If the pages contains many, long and repeatitive CSS code it slow might slow down the extraction process hence this configuration disables extraction of links from these styles.
The disadvantage to this is that the styles may contain useful links that could expand the target scope.
- Extract links from comments
Configures the crawler to extract links from code comments.
If the pages contains many, long and repeatitive code comments it might slow slow down the extraction process hence this configuration disables extraction of links from these comments.
The disadvantage to this is that the comments may contain useful links that could expand the target scope.
- Add failed requests (4XX and 5XX) to sitemap
Configures the crawler not to discard 4XX and 5XX error responses and instead, add them to database and send them to sitemap.
Connection, SSL and other system errors will not be added to sitemap only error responses with 4XX and 5XX.
- File types to Crawl:
Configures which files types are allowed to be crawled. HTML files are crawled by default, but for other file types you must allow (by checking the particular checkbox) for them to be crawled. If not allowed the file type will not be added to the spider seed.
- Allow POST and PUT requests
Configures the crawler to allow sending POST and PUT requests when crawling. Since POST and PUT request may have an effect on the target it is not allowed by default.
- Filter out recurring parameters Configures the crawler to remove repeating parameters even those with different values. This configuration prevents crawling of the same pages with just different parameter values.

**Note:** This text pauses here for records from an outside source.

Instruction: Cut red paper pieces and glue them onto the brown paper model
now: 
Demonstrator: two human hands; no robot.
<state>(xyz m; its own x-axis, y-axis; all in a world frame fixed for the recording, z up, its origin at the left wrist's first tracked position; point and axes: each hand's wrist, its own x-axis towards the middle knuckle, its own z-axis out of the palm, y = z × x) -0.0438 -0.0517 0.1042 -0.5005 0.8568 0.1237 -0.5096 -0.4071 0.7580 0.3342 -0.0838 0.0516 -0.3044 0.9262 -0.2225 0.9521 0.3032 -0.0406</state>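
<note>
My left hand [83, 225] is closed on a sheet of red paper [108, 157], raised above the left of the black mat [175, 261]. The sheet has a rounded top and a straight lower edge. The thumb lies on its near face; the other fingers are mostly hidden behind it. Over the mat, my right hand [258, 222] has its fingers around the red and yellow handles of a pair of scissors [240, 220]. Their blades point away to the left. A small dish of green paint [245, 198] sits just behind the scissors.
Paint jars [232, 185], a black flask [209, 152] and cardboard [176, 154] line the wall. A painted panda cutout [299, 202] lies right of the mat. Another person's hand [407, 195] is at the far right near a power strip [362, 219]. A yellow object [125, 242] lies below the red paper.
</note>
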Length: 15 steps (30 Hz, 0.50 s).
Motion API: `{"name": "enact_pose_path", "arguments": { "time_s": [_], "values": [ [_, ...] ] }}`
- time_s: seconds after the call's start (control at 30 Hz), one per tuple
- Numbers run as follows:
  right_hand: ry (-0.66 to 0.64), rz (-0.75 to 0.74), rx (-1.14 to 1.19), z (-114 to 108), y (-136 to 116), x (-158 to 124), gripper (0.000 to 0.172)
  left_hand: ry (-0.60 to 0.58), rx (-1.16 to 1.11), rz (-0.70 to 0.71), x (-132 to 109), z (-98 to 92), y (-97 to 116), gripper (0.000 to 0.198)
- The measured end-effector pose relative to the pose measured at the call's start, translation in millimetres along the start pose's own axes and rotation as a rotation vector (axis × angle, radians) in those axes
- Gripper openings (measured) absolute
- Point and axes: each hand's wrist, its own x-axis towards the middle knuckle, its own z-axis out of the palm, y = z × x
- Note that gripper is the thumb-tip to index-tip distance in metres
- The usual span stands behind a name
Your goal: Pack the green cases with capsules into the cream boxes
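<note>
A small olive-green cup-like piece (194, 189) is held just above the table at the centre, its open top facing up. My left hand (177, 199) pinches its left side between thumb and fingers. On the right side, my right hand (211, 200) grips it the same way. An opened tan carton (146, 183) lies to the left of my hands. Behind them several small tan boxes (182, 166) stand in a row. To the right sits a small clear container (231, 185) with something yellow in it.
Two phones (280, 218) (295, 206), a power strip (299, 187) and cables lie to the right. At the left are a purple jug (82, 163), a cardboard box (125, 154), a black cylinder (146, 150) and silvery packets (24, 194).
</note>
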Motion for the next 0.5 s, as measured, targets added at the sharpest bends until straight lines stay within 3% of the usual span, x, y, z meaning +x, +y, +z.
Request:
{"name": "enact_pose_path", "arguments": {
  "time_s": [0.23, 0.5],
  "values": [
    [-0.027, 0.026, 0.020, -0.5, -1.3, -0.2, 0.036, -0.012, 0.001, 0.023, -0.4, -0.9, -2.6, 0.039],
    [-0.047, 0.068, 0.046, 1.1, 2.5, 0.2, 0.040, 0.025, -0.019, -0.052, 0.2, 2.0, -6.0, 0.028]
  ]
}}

Although it might be helpful most of the time, sometimes the parameter values might be essential.
- File types to Crawl:
Configures which files types are allowed to be crawled. HTML files are crawled by default, but for other file types you must allow (by checking the particular checkbox) for them to be crawled. If not allowed the file type will not be added to the spider seed.
Request Headers Configuration
Crawler’s request headers configuration.
- Request Headers:
Choose(check the header’s check box of ) the headers you want to use for crawling the target site. You can add your own custom headers by introducing the header name and value then click add button to add the new header to the headers list.
When checked (in use) the Referer header value will be added automatically by the spider during the scan depending on where the link was extracted from.
- User Agent Header
The User-Agent request header is a characteristic string that lets servers and network peers identify the application, operating system, vendor, and/or version of the requesting user agent.
Check the (User Agent Header) checkbox to allow the use of user agents in crawling. Then choose the user agent(s) to use. If multiple user agents are chosen, they will all be used randomly for each request sent.